De Vulgari Eloquentia: Dante's Book of Exile available in Hardcover
Written in 1303-05, when Dante was in political exile from his native Florence, De vulgari eloquentia addresses the problem of how to raise the Italian language to the status of Latin in the esteem of the literate public. It is the fullest and most important document concerning vernacular writing in the Middle Ages—indeed, the earliest work of literary criticism dealing with a vernacular language. Marianne Shapiro offers the most detailed discussion in English of De vulgari eloquentia, whose form and spirit reflect Dante's political unrest and alienation. Hers is the first work in any language to analyze and explain the meaning of the grammatical and rhetorical terminology that Dante used in his treatise. And because her translation—included here—is based on a thorough exegesis of that terminology, it will be recognized as definitive.

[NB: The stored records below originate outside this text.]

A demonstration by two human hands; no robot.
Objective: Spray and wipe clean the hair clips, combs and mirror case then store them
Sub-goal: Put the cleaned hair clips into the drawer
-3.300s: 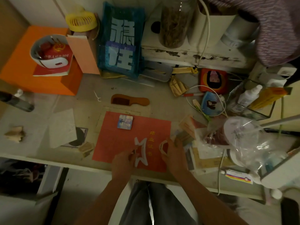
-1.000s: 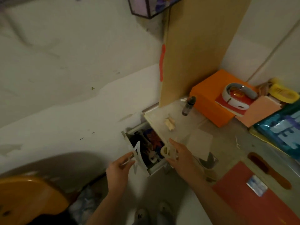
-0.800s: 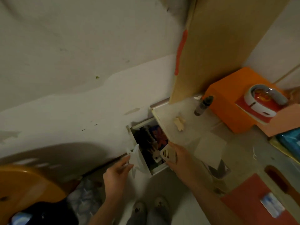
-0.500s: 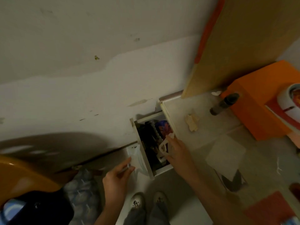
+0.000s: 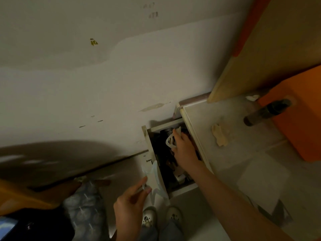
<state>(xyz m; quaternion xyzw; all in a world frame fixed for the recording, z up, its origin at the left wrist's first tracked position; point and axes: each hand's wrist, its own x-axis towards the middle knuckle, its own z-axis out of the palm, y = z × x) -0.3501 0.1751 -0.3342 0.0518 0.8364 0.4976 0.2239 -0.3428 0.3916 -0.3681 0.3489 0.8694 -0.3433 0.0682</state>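
Right hand (image 5: 182, 146) deep in open drawer (image 5: 147, 136) under bench (image 5: 243, 162), fingers curled round small white clip (image 5: 169, 141); left hand (image 5: 132, 199) pinching large white claw clip (image 5: 154, 178) just outside drawer's near wall. Risks, judged: small clip snagging on dark clutter inside, or slipping unseen behind it. Large clip, held by thin edge only, liable to twist free and drop to floor beside shoes (image 5: 161, 220).

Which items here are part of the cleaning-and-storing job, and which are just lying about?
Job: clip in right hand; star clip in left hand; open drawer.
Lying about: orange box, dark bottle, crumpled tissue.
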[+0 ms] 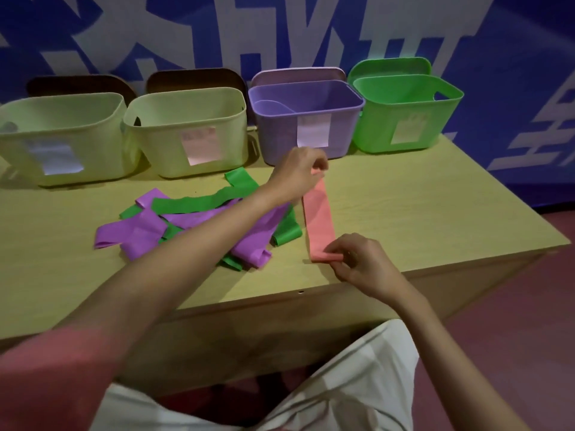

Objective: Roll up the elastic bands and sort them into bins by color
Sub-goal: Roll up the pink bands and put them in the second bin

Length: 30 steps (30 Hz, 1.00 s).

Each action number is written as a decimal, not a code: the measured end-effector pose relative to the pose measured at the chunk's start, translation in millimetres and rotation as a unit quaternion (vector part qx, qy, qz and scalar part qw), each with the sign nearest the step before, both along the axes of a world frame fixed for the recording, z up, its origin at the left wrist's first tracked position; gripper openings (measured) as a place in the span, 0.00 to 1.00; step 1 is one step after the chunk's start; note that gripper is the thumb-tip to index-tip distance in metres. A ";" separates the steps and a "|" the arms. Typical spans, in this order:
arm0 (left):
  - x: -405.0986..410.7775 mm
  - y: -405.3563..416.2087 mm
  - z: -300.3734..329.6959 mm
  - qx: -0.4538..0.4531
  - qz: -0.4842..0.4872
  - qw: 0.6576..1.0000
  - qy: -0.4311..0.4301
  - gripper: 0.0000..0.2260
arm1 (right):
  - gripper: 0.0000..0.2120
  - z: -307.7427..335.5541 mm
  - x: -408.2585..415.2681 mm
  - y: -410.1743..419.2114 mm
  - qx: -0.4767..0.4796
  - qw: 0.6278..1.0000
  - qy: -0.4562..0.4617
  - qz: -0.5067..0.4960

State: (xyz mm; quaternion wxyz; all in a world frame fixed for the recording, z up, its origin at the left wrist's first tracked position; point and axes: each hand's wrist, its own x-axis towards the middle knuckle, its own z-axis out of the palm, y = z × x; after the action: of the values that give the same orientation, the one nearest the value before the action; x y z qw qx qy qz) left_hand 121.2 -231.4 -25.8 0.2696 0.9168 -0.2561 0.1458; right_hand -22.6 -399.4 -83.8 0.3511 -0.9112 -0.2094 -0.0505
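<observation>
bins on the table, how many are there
4, in a row along the table's far edge: cream bin far left, cream bin next, purple bin, green bin far right. None seems hidden.

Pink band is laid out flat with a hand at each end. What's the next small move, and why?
Probably start rolling from the near end. The right hand already pinches the near end of the pink band, where a small fold has begun, while the left hand pinches the far end, keeping it straight on the table. Rolling toward the left hand should give a tight roll.
</observation>
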 end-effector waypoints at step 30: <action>-168.4 20.6 -83.9 0.022 -0.034 0.997 -0.067 0.02 | 0.04 -39.3 -23.9 -10.1 -0.017 0.981 -0.193 -0.017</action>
State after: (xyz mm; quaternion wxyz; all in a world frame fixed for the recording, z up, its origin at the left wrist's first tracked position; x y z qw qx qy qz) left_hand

Shapiro’s translation will be of special interest to medievalists and to serious readers of The Divine Comedy. In a later section, she considers the less precursors of Dante as a writer of the “Romance idiom” and their influence on him. Then she concentrates on the least studied aspects of the treatise in order to reveal its profound affiliations with late medieval grammatical investigations—it is possible to see in Dante “a grammarian beneath the poet.” Her conclusion summarizes the apparent textual contradictions and the significance. Thus, this book provides a thorough historical, philosophical, and rhetorical context for De vulgari eloquentia and a new English translation that is enriched by that scholarship.